> Problem statement:
Lift out each line of the data that holds "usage".

(Collected data)
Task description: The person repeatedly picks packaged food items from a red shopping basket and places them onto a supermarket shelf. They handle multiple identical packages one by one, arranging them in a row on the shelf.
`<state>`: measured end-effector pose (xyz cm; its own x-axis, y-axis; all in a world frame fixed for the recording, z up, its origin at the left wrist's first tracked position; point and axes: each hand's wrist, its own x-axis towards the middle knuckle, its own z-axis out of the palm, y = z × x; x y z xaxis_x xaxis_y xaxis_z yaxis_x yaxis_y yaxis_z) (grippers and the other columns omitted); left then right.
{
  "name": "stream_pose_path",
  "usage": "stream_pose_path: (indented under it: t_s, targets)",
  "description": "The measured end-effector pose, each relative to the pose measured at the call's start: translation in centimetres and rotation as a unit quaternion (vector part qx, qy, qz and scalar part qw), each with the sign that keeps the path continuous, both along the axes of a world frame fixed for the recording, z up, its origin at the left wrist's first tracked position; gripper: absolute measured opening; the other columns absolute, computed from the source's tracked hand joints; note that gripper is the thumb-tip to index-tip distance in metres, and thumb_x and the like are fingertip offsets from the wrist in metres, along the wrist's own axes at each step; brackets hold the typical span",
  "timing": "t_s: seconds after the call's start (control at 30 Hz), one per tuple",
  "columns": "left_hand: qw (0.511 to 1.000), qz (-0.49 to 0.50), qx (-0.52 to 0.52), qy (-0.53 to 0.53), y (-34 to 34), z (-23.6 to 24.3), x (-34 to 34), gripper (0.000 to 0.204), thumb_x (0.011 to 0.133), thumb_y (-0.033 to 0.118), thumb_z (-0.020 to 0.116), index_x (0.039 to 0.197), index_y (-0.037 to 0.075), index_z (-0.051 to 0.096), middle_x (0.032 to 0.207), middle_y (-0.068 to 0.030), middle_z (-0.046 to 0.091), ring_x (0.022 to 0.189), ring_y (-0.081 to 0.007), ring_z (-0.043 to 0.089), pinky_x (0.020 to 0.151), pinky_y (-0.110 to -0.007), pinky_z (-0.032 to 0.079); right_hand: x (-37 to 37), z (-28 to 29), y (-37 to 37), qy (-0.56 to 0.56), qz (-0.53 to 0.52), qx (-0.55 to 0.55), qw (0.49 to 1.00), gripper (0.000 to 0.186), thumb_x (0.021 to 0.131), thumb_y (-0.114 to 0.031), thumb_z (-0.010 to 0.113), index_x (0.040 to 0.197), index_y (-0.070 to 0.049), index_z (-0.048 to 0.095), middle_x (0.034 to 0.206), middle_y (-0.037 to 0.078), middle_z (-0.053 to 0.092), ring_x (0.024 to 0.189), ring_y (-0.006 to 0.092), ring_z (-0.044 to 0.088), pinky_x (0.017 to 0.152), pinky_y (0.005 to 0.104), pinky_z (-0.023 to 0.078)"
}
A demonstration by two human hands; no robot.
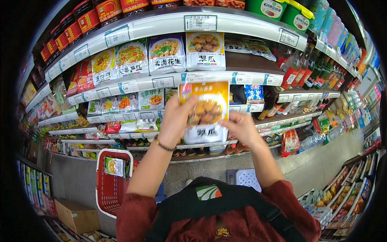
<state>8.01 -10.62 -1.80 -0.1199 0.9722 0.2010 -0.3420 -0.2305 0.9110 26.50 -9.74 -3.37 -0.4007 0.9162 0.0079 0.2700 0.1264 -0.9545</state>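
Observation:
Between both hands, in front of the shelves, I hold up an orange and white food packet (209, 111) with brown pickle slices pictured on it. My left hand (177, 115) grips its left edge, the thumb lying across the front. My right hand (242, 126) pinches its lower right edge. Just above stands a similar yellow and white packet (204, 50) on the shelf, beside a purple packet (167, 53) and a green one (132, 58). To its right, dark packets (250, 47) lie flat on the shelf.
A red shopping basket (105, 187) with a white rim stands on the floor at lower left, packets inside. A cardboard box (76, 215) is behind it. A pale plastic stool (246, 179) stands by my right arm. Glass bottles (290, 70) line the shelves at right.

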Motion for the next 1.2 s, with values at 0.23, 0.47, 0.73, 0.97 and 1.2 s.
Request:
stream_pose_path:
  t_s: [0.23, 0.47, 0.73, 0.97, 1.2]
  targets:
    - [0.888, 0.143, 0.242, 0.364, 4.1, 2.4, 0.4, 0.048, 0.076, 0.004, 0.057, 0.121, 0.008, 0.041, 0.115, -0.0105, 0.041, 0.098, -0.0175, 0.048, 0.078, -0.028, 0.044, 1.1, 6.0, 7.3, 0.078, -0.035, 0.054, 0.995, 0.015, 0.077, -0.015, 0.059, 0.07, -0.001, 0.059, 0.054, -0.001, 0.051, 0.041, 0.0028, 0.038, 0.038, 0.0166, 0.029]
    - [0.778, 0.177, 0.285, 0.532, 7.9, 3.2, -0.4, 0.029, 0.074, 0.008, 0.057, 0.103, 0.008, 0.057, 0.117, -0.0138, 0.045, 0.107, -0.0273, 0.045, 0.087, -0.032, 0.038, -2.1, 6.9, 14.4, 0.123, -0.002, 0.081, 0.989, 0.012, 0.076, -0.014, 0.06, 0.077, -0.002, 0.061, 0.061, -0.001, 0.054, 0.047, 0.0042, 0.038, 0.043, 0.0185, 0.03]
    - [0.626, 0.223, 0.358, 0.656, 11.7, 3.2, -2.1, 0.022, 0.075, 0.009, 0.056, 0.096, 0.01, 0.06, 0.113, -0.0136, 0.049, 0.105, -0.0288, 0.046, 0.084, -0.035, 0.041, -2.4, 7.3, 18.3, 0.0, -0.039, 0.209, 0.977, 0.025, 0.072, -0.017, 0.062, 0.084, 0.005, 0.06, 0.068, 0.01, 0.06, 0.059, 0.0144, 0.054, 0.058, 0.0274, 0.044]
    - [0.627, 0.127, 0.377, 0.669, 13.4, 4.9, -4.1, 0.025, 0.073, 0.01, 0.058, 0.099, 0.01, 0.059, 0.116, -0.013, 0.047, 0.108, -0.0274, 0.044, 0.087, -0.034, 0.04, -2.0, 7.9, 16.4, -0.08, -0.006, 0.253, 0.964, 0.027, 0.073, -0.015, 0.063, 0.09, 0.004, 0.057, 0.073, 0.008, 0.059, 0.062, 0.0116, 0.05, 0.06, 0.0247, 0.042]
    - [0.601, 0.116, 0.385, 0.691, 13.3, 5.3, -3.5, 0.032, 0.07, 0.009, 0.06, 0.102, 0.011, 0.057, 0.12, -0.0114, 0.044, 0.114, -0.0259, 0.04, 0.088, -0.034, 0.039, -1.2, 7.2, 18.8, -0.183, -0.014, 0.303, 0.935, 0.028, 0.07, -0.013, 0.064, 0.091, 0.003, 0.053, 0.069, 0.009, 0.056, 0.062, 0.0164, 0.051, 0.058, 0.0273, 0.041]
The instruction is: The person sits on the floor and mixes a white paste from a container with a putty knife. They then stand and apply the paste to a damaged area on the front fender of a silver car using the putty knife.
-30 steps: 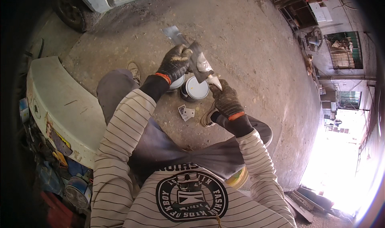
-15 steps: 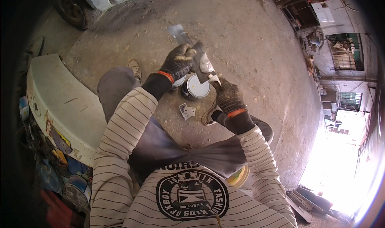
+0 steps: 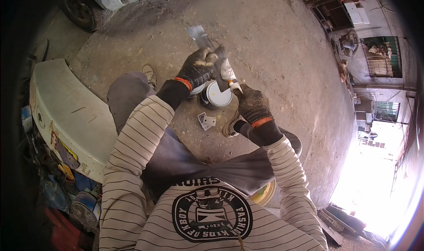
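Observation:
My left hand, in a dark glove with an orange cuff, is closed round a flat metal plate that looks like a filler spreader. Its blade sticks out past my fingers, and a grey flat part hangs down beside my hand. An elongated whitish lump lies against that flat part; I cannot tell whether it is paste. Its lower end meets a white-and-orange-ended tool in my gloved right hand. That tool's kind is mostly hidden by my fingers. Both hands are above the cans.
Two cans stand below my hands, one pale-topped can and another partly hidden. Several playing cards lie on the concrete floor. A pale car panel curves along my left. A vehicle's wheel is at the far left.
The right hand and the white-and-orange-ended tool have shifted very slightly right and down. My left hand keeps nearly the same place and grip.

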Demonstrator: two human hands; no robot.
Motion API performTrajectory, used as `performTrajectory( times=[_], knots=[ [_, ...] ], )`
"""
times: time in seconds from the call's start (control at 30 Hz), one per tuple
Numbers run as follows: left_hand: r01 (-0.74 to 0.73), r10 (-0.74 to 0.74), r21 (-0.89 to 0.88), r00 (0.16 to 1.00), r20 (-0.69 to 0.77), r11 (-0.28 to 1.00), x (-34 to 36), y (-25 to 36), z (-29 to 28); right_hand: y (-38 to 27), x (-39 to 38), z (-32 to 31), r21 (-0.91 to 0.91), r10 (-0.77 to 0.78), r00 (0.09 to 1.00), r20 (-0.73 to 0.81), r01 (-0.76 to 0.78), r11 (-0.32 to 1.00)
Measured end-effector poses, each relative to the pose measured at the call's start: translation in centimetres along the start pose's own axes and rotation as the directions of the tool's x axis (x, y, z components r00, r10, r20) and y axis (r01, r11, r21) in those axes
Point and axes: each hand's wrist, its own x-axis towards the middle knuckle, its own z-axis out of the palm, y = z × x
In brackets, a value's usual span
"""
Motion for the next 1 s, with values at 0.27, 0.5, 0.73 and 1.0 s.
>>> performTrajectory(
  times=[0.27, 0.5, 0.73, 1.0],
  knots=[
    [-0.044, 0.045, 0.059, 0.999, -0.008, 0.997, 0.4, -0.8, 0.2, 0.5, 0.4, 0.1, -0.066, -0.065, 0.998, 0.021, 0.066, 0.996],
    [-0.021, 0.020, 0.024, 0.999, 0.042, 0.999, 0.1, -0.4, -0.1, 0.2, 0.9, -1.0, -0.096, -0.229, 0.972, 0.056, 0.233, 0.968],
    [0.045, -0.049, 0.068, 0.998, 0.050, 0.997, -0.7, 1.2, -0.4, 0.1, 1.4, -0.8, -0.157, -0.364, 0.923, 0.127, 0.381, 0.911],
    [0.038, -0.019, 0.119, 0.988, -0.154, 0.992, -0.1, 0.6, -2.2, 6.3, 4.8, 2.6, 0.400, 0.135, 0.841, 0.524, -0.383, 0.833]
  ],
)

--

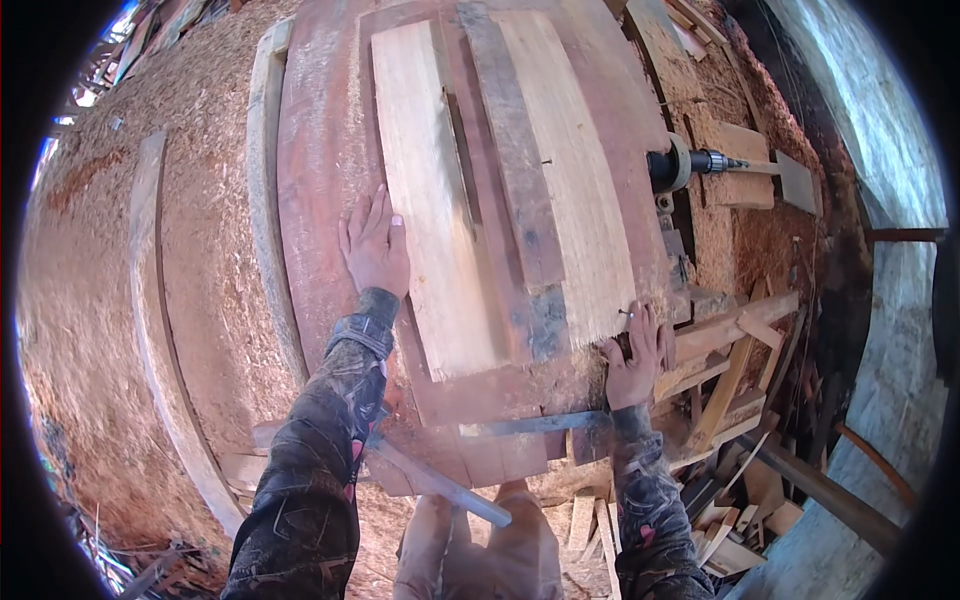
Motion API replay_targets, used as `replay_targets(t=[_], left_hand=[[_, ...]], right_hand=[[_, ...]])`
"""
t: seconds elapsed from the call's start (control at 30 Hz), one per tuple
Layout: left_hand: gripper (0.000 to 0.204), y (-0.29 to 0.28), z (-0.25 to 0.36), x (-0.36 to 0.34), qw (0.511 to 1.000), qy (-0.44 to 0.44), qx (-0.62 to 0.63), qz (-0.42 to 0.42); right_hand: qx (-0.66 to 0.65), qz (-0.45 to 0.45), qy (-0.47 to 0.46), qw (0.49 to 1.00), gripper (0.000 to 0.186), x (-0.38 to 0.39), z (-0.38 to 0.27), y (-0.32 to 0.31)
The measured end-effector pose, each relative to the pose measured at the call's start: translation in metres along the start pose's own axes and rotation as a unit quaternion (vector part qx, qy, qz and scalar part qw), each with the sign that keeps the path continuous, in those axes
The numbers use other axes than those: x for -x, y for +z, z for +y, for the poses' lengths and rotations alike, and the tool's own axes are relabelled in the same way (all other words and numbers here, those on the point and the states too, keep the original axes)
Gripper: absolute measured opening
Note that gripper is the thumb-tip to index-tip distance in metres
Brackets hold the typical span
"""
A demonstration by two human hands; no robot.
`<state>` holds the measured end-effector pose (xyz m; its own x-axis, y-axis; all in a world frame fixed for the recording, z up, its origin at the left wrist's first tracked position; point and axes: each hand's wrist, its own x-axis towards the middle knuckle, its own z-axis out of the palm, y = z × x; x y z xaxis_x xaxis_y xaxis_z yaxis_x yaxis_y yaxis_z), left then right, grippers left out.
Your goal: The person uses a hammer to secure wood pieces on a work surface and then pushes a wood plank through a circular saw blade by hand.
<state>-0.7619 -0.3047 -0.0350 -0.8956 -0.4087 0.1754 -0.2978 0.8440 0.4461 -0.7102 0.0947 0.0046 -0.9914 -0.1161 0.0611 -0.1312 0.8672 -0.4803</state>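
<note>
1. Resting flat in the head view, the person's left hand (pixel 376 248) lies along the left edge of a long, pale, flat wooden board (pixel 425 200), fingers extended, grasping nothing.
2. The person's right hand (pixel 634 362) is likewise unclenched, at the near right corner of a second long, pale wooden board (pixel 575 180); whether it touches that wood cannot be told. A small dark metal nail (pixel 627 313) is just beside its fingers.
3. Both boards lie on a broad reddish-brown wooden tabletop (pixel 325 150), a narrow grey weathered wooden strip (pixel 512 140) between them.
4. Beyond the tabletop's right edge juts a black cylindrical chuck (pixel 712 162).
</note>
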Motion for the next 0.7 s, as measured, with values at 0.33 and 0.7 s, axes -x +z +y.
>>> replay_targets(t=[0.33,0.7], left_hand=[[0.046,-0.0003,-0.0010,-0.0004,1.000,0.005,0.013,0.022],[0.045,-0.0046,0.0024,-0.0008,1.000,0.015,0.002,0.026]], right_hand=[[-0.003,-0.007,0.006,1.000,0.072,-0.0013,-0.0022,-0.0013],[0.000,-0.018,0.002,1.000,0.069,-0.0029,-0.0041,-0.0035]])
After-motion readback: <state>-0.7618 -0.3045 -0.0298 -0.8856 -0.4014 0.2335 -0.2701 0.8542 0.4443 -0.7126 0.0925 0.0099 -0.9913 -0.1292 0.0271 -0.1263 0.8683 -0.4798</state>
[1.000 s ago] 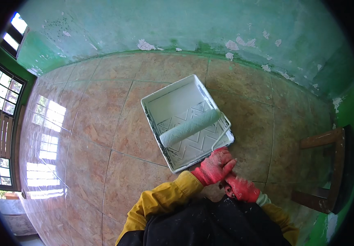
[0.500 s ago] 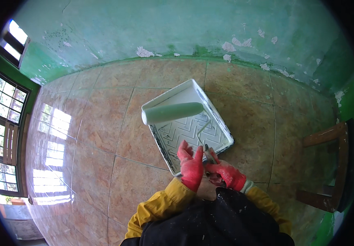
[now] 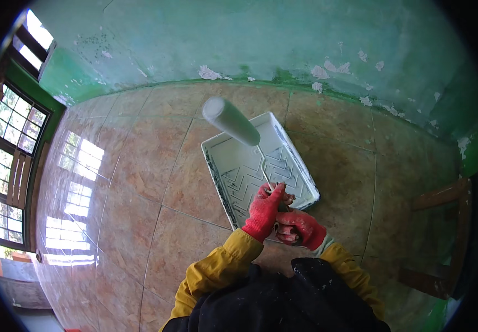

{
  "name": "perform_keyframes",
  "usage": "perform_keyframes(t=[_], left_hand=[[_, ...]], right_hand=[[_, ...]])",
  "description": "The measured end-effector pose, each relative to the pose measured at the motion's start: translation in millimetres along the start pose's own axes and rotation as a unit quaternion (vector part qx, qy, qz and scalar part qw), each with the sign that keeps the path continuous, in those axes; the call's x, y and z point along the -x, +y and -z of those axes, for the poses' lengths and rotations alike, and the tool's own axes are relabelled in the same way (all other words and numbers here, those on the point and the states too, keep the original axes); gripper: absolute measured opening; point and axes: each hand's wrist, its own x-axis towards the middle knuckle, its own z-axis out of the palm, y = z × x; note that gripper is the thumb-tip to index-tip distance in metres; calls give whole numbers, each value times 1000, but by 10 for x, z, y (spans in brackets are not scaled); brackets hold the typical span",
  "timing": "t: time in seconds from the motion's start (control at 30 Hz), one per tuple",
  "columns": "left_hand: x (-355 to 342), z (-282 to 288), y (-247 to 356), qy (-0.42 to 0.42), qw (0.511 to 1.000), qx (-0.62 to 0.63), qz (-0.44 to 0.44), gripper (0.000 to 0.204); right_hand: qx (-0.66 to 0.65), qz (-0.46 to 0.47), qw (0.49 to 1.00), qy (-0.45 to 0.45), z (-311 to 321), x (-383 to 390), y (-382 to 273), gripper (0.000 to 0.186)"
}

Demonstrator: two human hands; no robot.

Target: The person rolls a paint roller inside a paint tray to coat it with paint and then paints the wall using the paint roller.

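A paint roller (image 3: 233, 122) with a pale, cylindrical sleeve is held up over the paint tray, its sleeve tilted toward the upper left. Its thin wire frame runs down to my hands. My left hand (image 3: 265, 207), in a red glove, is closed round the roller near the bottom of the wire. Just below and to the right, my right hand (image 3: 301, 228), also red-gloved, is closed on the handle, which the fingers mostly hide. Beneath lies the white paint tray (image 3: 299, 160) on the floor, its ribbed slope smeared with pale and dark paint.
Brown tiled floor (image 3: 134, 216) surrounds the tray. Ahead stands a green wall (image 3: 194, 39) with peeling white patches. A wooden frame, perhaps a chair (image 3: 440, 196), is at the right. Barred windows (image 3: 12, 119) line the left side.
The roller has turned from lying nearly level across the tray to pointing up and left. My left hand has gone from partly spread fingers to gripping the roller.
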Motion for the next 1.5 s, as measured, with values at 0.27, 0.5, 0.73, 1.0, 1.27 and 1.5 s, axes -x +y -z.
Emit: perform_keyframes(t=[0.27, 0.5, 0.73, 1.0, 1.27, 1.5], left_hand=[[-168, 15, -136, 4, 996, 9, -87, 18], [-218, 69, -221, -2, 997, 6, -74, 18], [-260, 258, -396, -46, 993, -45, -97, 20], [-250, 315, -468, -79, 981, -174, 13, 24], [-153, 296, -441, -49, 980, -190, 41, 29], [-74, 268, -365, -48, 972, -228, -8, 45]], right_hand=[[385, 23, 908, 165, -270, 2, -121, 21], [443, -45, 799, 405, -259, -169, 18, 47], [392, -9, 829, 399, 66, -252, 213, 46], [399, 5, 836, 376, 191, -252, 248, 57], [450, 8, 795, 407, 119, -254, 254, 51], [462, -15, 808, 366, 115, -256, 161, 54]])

> Exercise response:
  "usage": "stream_pose_path: (indented under it: t_s, targets)",
  "usage": "perform_keyframes(t=[_], left_hand=[[_, ...]], right_hand=[[_, ...]])",

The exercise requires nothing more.